The Egyptian-German archaeological mission, working in the area of ​​​​Al-Matareya, revealed many basalt blocks that represent parts of the western and northern facades of the temple of King Nectanebo I (380-363 BC), in addition to an extension of the temple from the northern side, possibly to connect the temple of Nectanebo to the main axis of the temple.

This discovery came while the mission was carrying out archaeological excavations at the center of the Great Temple of Heliopolis in the Matareya antiquities area. This was stated by Dr. Mostafa Waziri, Secretary-General of the Supreme Council of Antiquities, noting that the mission also found many blocks representing the regions of Lower Egypt, including the view that represents the region of Heliopolis, in addition to views of the other regions of Lower Egypt.

Dr. Ayman Ashmawy, head of the Egyptian Antiquities Sector at the Supreme Council of Antiquities and head of the mission from the Egyptian side, explained that the inscriptions on these stones mention the years 13 and 14 (366/365 BC) of the reign of King Nectanebo, in addition to the dimensions and materials used in this temple. There are also several unfinished blocks indicating that it seems that no decoration work was carried out for the temple after the death of King Nectanebo I in 363 BC.

Dr. Dietrich Rau, head of the mission from the German side, said that other architectural elements testify to the building projects of King Ramses II (1279-1213), King Merneptah (1213-1201 BC) and King Apris (589-570 BC). The Ramesses activity also shows Also by cutting inlay inscriptions of which part of a facet of jasper stone from the early nineteenth dynasty (about 1300 BC). And a fragment of a statue of Seti II (1204-1198) add to the evidence of the activity of this king from the late nineteenth dynasty in Heliopolis.

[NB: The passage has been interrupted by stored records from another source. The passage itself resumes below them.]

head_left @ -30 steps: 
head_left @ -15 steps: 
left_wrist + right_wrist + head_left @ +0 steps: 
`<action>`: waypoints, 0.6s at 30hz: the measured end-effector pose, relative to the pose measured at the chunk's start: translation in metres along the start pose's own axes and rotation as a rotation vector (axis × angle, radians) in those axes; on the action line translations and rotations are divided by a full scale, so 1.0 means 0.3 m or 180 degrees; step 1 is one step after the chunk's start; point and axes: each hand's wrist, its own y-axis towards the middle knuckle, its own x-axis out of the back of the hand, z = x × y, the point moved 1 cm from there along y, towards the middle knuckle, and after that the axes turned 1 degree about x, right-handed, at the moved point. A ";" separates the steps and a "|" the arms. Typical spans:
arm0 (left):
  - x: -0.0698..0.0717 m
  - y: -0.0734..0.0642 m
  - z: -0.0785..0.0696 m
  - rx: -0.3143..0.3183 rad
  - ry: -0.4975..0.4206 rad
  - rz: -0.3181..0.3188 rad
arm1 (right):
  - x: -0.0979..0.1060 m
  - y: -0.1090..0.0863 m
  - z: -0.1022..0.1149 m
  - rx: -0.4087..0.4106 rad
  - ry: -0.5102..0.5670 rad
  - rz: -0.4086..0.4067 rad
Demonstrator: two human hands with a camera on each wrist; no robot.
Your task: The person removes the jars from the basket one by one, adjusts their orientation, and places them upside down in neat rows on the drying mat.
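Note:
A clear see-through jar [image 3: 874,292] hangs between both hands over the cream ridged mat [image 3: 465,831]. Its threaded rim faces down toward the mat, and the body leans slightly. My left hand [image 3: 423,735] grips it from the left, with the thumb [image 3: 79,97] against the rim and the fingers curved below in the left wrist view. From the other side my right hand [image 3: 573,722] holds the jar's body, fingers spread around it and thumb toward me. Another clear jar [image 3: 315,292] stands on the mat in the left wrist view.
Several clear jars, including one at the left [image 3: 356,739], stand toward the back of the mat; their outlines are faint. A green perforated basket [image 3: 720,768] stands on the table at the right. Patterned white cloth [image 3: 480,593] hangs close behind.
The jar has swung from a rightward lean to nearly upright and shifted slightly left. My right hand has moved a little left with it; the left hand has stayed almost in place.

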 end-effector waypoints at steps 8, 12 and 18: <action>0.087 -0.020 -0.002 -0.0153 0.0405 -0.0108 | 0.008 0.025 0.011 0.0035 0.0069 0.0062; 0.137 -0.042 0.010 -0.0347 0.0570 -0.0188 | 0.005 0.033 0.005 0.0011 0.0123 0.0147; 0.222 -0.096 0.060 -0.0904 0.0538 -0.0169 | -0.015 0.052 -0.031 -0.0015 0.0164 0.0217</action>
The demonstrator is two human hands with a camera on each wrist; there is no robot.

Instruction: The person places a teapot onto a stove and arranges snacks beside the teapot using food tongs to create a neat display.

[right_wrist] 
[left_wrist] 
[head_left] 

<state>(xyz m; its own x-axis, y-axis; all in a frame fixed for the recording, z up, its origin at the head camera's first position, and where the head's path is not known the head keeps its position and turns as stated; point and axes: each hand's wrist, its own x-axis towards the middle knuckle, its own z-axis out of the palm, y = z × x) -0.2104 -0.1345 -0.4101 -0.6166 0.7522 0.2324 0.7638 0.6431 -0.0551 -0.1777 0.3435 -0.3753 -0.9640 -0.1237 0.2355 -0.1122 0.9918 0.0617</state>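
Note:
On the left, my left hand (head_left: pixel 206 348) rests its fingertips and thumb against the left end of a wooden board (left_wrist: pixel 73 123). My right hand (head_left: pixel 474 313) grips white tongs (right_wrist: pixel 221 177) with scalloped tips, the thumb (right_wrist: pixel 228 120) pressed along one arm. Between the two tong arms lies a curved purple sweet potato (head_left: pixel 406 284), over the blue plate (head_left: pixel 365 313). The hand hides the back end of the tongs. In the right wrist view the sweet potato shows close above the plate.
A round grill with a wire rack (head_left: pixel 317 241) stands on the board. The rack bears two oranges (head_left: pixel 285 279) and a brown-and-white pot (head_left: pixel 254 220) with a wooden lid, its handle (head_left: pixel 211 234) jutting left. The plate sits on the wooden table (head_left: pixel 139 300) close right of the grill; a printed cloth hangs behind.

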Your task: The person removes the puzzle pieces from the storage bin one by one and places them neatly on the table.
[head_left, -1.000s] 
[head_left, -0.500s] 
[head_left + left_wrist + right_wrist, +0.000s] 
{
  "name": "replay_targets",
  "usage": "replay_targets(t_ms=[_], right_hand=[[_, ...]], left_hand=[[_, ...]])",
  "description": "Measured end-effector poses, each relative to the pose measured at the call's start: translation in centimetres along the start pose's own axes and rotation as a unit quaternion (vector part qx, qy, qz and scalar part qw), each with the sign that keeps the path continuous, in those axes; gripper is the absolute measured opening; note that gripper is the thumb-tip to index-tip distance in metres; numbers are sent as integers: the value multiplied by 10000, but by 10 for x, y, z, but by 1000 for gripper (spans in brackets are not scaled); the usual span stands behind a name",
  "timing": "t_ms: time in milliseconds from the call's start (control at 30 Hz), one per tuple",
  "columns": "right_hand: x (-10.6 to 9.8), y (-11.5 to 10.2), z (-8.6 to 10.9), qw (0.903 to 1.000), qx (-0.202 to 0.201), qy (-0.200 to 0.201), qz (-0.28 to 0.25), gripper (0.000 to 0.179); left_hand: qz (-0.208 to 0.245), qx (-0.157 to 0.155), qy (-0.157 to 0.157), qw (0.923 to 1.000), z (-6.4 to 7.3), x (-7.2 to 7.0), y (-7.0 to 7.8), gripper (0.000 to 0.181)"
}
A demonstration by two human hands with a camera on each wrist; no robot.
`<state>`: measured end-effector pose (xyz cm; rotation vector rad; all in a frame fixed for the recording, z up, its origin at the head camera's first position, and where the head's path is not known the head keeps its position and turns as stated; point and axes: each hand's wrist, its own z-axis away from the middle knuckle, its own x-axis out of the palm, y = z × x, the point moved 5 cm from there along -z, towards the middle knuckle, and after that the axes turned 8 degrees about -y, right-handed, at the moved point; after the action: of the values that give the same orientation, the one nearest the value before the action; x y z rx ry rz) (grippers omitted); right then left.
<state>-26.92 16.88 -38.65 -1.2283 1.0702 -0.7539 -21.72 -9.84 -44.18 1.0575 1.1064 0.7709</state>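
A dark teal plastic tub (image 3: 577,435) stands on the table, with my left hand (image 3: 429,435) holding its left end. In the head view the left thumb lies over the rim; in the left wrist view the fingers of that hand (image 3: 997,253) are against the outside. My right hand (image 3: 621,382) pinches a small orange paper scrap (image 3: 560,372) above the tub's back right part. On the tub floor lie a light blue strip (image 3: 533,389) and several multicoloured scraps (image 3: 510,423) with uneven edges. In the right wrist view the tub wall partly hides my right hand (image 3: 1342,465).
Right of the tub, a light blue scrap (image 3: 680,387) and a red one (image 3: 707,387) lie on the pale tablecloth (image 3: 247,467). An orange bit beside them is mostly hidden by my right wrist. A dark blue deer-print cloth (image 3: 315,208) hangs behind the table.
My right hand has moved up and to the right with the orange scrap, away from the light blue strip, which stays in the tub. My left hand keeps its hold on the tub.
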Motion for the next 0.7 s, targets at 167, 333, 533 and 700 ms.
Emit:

The axis of the temple towards the west was also studied, where scattered evidence indicates the presence of buildings from the Middle Kingdom, the twenty-second dynasty (Osorkon I, 925-890 BC) and a shrine for the god Shu and the goddess Tefnut from the era of King Psamtik II (595-589 BC). . As well as parts of a statue of Ramses II, part of a baboon statue, a pedestal and parts of a quartzite obelisk of Osorkon I and parts of worship facilities such as an offering table for Tuthmosis III, 1479-1425 BC.

Dr. Ayman Ashmawi also explained that these discoveries indicate continued royal support and investment in the Temple of the Sun and the Creator God in Heliopolis.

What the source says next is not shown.